• **ABOUT THIS EXERCISE**
Exact reproduction of the following data is required.

::::

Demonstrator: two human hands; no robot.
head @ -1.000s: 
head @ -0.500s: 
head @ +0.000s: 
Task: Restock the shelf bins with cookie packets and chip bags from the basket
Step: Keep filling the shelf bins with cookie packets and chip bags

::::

• **RESPONSE TO THE TASK**
Demonstrator: two human hands; no robot.
head @ -1.000s: 
head @ -0.500s: 
head @ +0.000s: 
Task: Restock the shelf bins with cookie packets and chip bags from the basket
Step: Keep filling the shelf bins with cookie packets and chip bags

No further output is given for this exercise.